Il dottor Destouches,
in quanto medico, ha deciso consapevolmente di “mettere le
mani” nelle turpitudini peggiori del corpo umano –
fisico e metaforico – con lo stesso piglio eroico e
strafottente di quel dottor Semmelweis protagonista della tesi di
laurea in medicina di Cèline. Il personaggio reale si
confonde con la pagina; l’io narrante e onnipresente
– testimone di una sproporzionata parabola autobiografica
– coincide con l’uomo Céline.

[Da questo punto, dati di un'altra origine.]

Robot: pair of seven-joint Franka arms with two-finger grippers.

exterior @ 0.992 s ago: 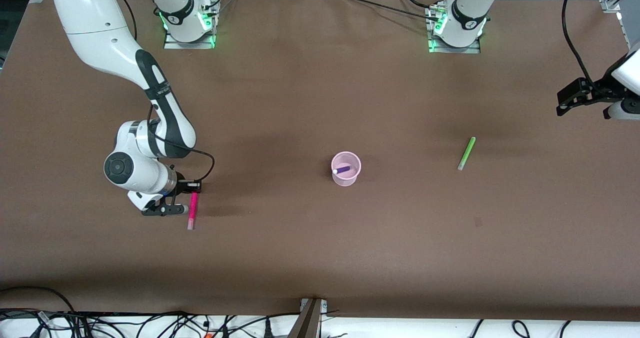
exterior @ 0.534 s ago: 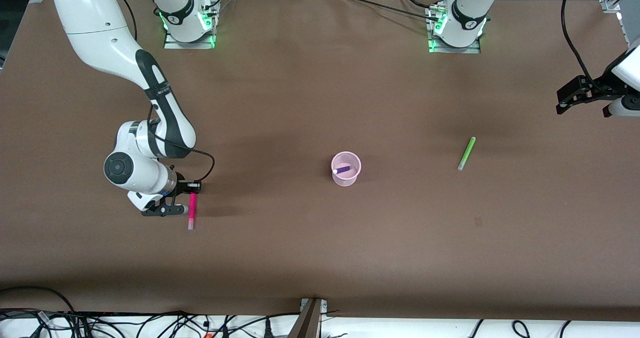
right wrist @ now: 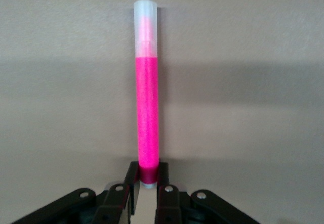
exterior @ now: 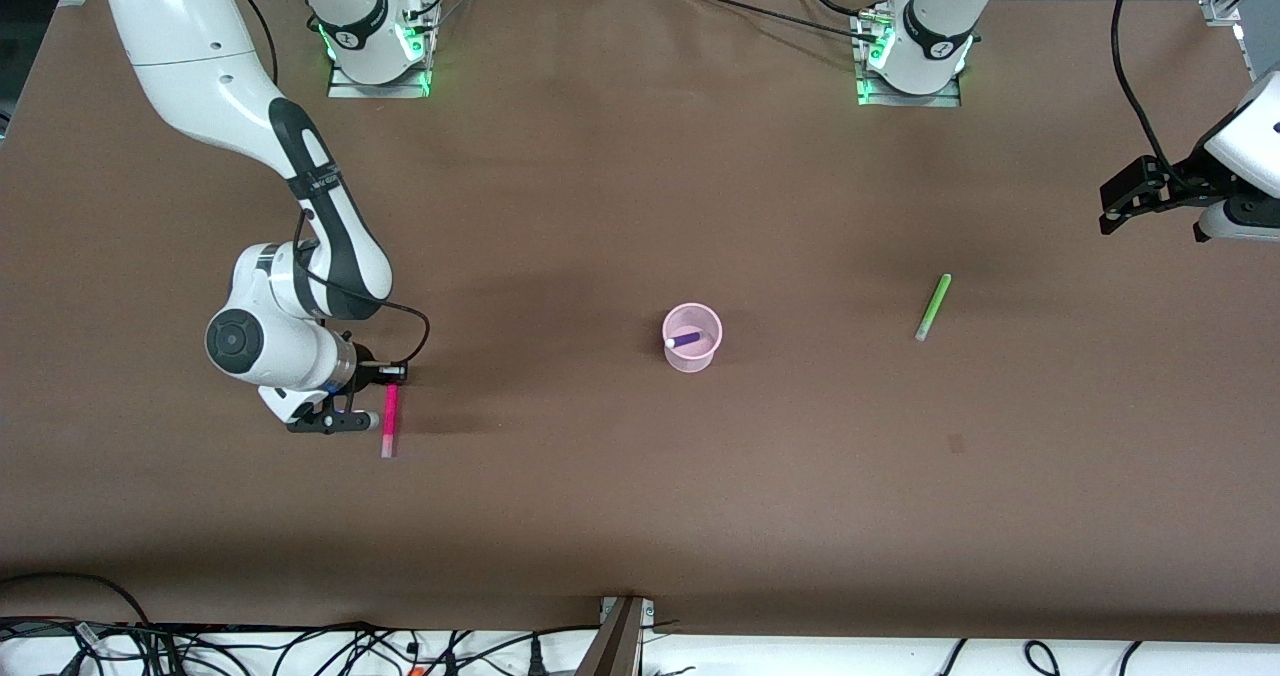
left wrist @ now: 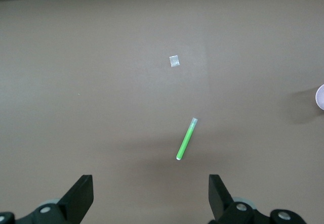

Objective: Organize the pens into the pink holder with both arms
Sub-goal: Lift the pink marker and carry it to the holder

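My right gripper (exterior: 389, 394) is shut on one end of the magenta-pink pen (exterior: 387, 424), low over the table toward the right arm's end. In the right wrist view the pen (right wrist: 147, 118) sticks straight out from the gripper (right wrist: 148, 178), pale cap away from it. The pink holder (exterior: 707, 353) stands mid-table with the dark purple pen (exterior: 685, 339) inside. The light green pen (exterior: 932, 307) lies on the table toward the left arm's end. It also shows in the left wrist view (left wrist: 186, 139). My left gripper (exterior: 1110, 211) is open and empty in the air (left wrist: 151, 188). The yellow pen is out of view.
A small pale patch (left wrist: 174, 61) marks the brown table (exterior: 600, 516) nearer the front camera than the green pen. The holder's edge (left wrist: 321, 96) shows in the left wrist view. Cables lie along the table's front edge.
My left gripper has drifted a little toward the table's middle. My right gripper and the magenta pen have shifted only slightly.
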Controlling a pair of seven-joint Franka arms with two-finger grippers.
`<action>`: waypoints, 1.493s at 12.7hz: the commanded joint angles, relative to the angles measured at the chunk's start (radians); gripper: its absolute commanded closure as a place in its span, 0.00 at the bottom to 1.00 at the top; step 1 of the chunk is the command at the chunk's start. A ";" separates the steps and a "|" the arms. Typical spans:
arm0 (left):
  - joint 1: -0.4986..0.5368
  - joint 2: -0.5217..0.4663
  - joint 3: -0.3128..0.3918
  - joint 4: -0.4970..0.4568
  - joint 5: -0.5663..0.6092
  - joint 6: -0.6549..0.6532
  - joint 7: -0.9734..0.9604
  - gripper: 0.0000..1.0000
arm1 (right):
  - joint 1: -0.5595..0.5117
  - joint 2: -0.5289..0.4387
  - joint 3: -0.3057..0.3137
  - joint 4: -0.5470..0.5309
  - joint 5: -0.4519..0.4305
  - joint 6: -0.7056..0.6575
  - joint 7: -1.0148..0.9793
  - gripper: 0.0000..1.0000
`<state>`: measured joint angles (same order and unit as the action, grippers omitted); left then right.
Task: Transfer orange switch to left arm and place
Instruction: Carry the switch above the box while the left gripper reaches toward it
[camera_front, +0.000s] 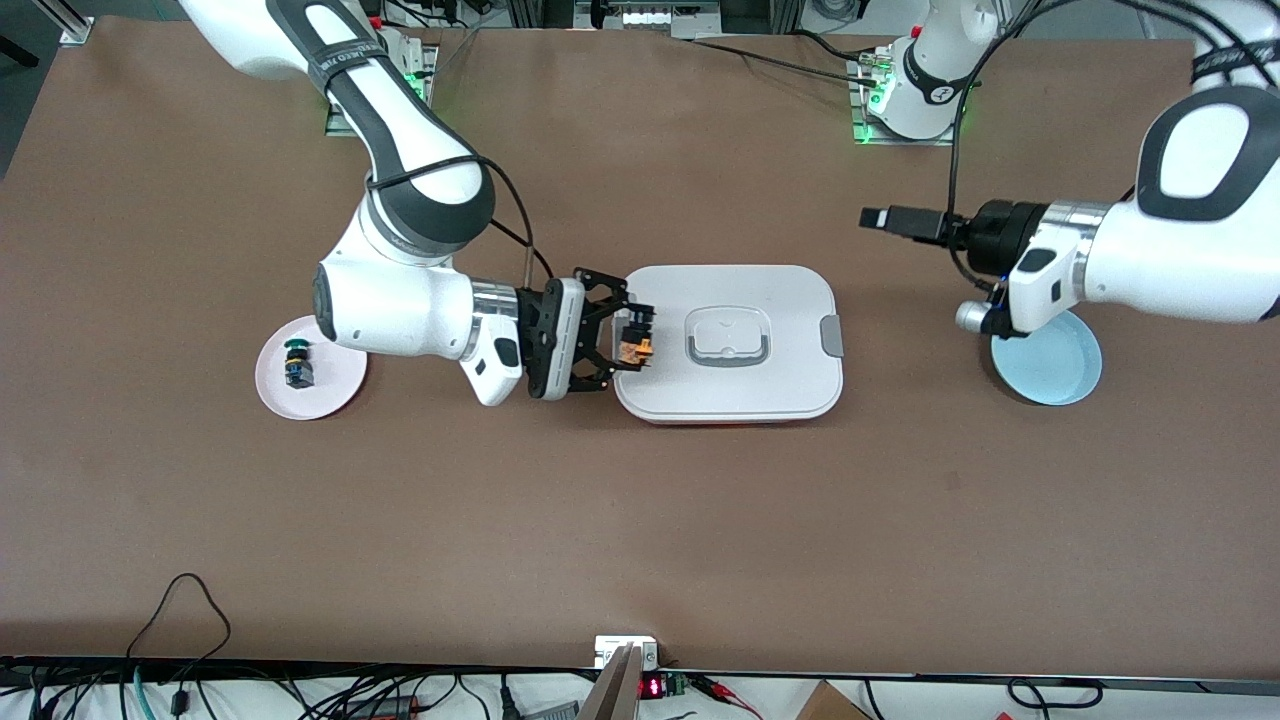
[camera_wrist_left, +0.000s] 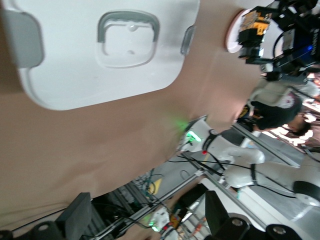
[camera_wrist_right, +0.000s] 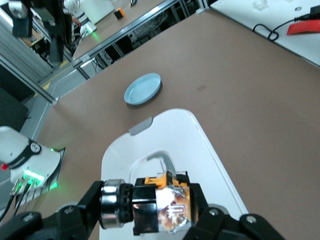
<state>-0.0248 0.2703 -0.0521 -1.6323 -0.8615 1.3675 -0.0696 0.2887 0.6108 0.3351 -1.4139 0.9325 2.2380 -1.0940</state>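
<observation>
My right gripper (camera_front: 634, 340) is shut on the orange switch (camera_front: 634, 350), a tiny black and orange part, and holds it over the edge of the box (camera_front: 780, 310) at the right arm's end. In the right wrist view the switch (camera_wrist_right: 161, 202) sits between the gripper's fingers above the white lid (camera_wrist_right: 175, 135). The box is white with grey clips and a grey recessed handle. My left gripper (camera_front: 872, 218) is open and empty, in the air over the table between the box and a blue plate (camera_front: 1050, 375). The left wrist view shows the box (camera_wrist_left: 75, 75) and, farther off, the held switch (camera_wrist_left: 252, 22).
A pink plate (camera_front: 335, 385) at the right arm's end holds a green-capped switch (camera_front: 297, 362). The blue plate, also in the right wrist view (camera_wrist_right: 143, 89), lies under the left arm's wrist. Cables and a small device (camera_front: 627, 652) line the table's edge nearest the front camera.
</observation>
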 joint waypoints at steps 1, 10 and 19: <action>0.014 0.053 -0.002 -0.053 -0.182 0.075 0.141 0.00 | 0.052 0.069 0.002 0.105 0.071 0.034 0.040 0.78; -0.035 0.136 -0.028 -0.343 -0.875 0.185 0.444 0.00 | 0.156 0.130 0.004 0.207 0.158 0.176 0.080 0.78; -0.095 0.250 -0.097 -0.328 -1.192 0.200 0.485 0.00 | 0.171 0.144 0.004 0.254 0.158 0.186 0.146 0.78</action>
<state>-0.0867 0.5102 -0.1457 -1.9698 -1.9863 1.5525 0.3804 0.4454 0.7275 0.3378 -1.2079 1.0724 2.4113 -0.9640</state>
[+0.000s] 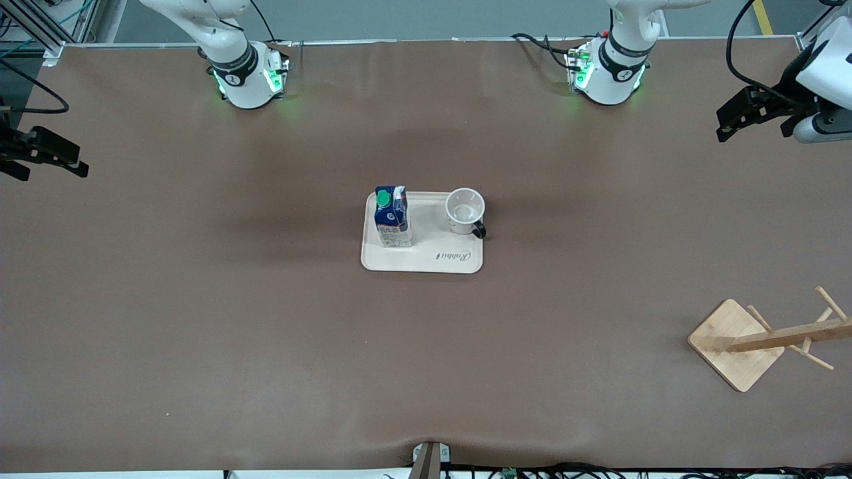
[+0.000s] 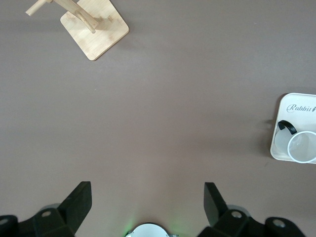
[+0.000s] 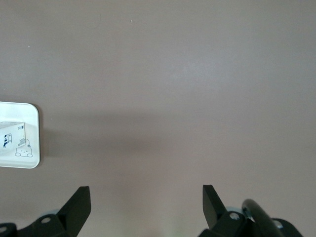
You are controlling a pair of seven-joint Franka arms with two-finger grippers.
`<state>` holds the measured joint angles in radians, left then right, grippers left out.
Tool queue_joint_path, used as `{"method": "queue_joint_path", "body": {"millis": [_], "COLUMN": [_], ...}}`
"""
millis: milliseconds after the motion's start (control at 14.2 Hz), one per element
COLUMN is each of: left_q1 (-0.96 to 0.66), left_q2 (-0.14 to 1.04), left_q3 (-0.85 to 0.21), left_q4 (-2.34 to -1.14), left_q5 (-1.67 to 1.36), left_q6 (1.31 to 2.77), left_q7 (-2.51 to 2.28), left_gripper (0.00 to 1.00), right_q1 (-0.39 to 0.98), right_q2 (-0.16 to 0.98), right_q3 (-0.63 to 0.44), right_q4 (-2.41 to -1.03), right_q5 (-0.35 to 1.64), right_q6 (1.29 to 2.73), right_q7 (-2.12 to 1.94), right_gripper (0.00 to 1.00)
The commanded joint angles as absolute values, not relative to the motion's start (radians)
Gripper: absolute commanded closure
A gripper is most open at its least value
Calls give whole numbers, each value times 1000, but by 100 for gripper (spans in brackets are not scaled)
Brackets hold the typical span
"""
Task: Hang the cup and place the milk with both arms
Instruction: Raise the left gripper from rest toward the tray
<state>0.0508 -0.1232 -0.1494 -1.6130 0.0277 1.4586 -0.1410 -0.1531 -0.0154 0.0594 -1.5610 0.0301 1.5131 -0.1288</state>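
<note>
cup: the white cup (image 1: 464,210) is stood upright, mouth up, on the cream tray (image 1: 426,263) at mid-table, at the tray's end toward the left arm; its black handle is turned toward the front camera and the left arm's end.
milk: the milk (image 1: 391,217) is stood upright on the same tray, beside the cup, at the end toward the right arm; its long axis is vertical and its green cap is on top.
rack: the wooden rack (image 1: 745,339) is placed near the left arm's end of the table, nearer to the front camera than the tray and well apart from it.
left gripper: the left gripper (image 1: 749,113) is held in the air over bare table at the left arm's end; its fingers are spread wide and nothing is held.
right gripper: the right gripper (image 1: 40,154) is held over the right arm's end of the table, fingers likewise parted and empty.
deciding relation: the cup is judged to fall to the left arm and the milk to the right, each thing lying on the tray's end toward that arm; both grippers are well apart from the tray, so a long inward reach is called for.
</note>
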Motion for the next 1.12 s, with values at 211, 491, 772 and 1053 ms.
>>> {"method": "queue_joint_path", "body": {"millis": [211,491,772,1053], "left_q1": [55,54,46,22], "left_q2": [-114,-92,-92,-89], "left_q3": [-150,-152,-164,-172], "left_q4": [-1589,-1566,-1583,-1604], "left_q5": [37,43,35,26], "left_q6": [1450,1450,1419,1417], "left_q7": [-127,-143,-149,-173], "left_gripper": [0,0,0,0], "right_q1": [-161,-163,-164,-163], "right_q2": [-28,-28,-28,-28], "right_q3": [67,67,67,67], "right_q4": [-1565,-1566,-1566,-1566], "right_q5": [25,26,28,28], "right_q6": [1508,1505,1500,1500], "right_q7": [-117,-117,-117,-117], "right_gripper": [0,0,0,0]}}
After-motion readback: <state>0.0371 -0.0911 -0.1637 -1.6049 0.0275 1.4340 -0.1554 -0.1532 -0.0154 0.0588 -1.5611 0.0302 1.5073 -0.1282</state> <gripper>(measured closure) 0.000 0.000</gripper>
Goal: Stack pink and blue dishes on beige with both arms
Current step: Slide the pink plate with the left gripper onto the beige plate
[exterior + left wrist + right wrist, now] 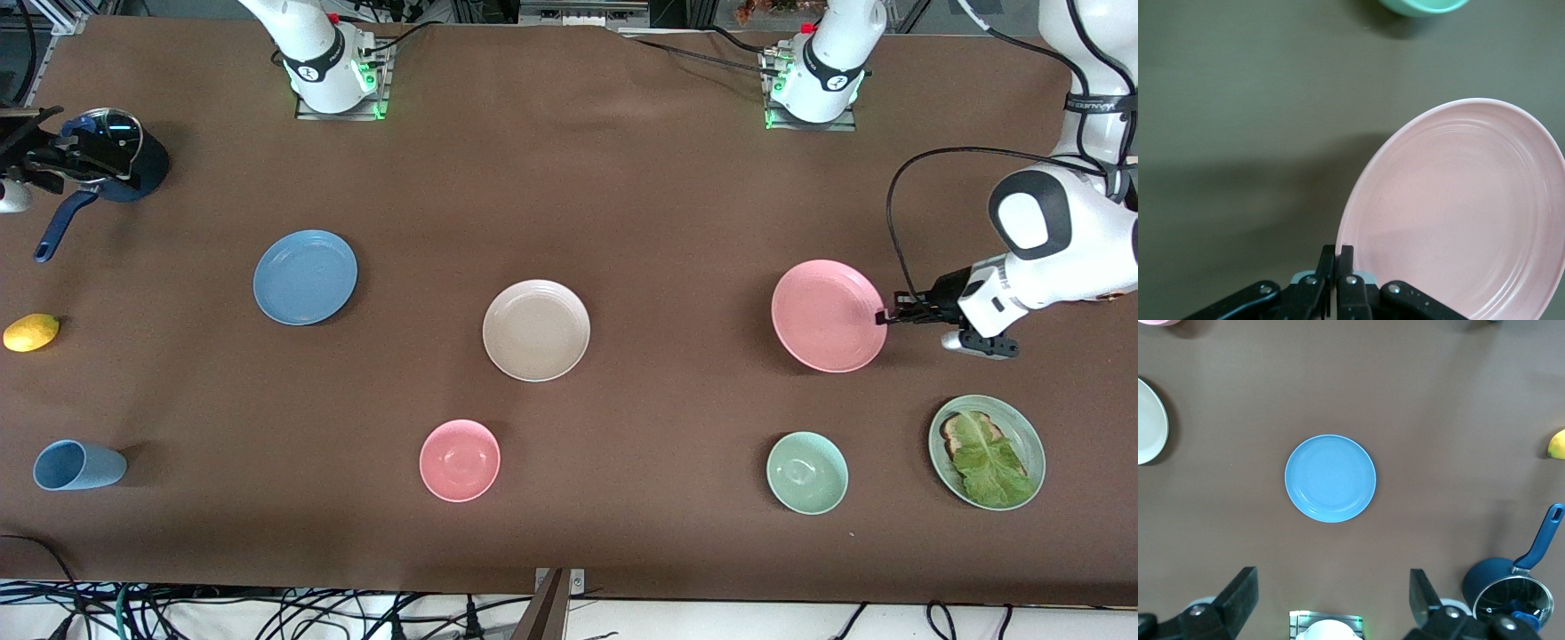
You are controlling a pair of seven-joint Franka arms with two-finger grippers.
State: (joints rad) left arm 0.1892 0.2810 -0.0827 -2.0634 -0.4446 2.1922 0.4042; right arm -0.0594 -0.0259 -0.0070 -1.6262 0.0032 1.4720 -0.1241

Proprio
come Semmelweis – irruento, caparbio, ma incompreso e
perseguitato – finisce per essere infettato dopo aver
scoperto l’origine della febbre puerperale, Céline
“è un martire-missionario votato allo scandalo e
al paradosso” sostiene Mari. “Per questo, lui
fobico igienista, sguazza nella sporcizia, perché solo dal
basso l’agonismo può essere antivirale; per questo
è persecutore e perseguitato, guerrafondaio e pacifista,
dandy e straccione, sempre sincero e sempre falso […] egli
è lo scrittore che come nessun altro ha insieme ammesso e
negato il perturbante nella propria pagina, una pagina senza dimensione
simbolica perché in essa tutto è
sintomo” (Mari, cit. p. 256). E tutto questo, aggiungiamo,
senza neppure il filtro, freudiano e junghiano, dell’anima,
dell’Io o di chissà quale altro schermo
“psicologico”: l’uomo è il suo
corpo e basta, anatomico, organico, orribile e ridicolo. Se la
letteratura è il mezzo con cui si esprime – si
anatomizza, si descrive, si disseziona – il corpo, la
letteratura stessa non può che raccontarne le malattie, i
morbi, le deformità, le aberrazioni. Non
c’è racconto interiore, flusso di coscienza o
altro, ma sintomatologia e anamnesi di un corpo che sembra impossibile
guarire.
LETTURE
× Céline L.F., Entretiens avec le Professeur Y, 1955, trad. it. Colloqui con il professor Y, Einaudi, Torino, 2009.
× Céline L.F., Semmelweis, 1924, trad. it. Il dottor Semmelweis, Adelphi, Milano, 1975.
× Mari M., I demoni e la pasta sfoglia, Cavallo di Ferro, Roma, 2010.